We also deny Savage's request for notice of the co-conspirators' statements that the Government intends to offer against him. We presume that this request is related to Savage's request for a pretrial hearing, which we deny. In any event, co-conspirator statements are not discoverable unless they constitute Brady, Giglio, or Jencks material. See United States v. Turner, No. 11-197, 2012 U.S. Dist. LEXIS 32482, at *7 (W.D. Pa. Mar. 12, 2012) ("[T]he government is not required to disclose the statements of non-testifying co-conspirators [under Rule 16] unless those statements qualify as Brady, Giglio, or Jencks material."); Solomon, 2007 U.S. Dist. LEXIS 21433, at *6 (noting that "generally defendants are not entitled to production of co-conspirator statements" unless they constitute Brady or Giglio material); see also Cheatham, 500 F. Supp. 2d at 538 (denying defendant's motion for disclosure of co-conspirators' statements); United States v. Breslin, No. 96-202, 1996 U.S. Dist. LEXIS 15985, at *3-4 (E.D. Pa. 1996) (denying defendant's motion for discovery of co-conspirators' statements because they are not covered by Fed. R. Civ. P. 16).

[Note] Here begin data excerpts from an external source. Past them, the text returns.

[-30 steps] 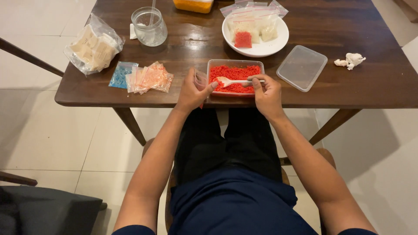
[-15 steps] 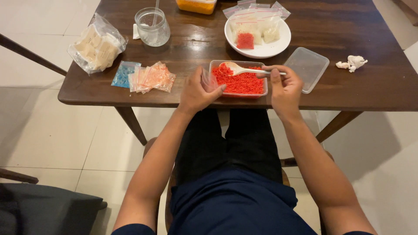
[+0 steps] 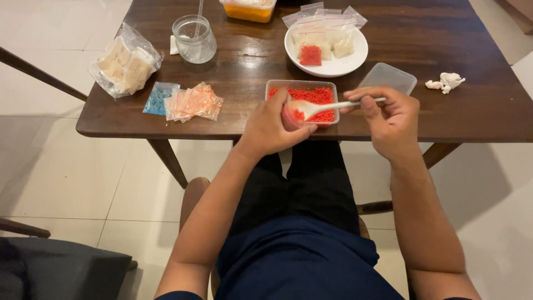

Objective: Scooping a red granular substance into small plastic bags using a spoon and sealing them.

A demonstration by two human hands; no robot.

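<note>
A clear rectangular tub full of red granules sits at the near edge of the dark wooden table. My left hand holds a small clear zip bag with some red granules in it, raised in front of the tub. My right hand grips the handle of a white plastic spoon. The spoon's bowl carries red granules and sits at the bag's mouth.
A white bowl with filled small bags stands behind the tub, with a clear lid to its right. Left lie pink and blue packets, a bag of beige packets and a glass jar. A crumpled tissue lies far right.
My right hand scooped granules at the tub's far side, then drew the loaded spoon back to the bag. My left hand lifted the bag rightward, in front of the tub.
</note>
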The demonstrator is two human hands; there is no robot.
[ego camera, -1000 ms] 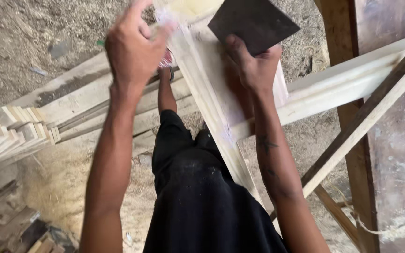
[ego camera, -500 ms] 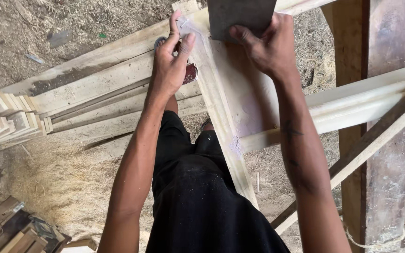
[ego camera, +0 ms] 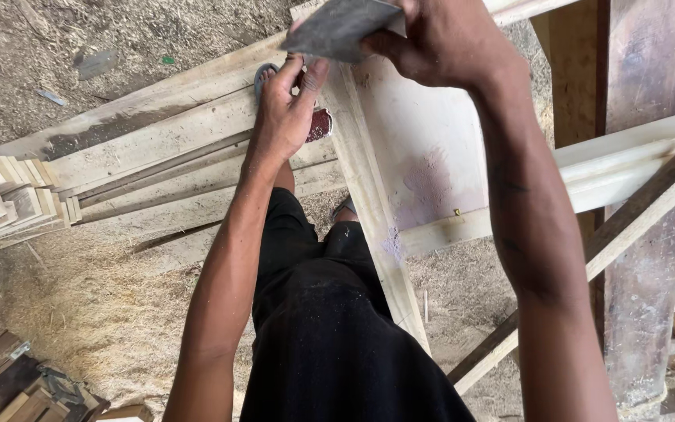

The Government represents that it has already produced all of the discovery material in its possession that it is obligated to produce. (See June 12, 2012 Hr'g Tr. 115 (on file with Court).) Moreover, to the extent that the Government has not done so already, it intends to produce Jencks material in sufficient time prior to trial in order to give Defendants the opportunity to review this material and ensure that there are not trial interruptions or delays. We assume that the Government will continue to comply with its ongoing discovery obligations.
For the foregoing reasons, Defendant Kaboni Savage's Motion to Exclude Co-Conspirators' Statements will be denied.
An appropriate Order will follow.
BY THE COURT: R. BARCLAY SURRICK, J.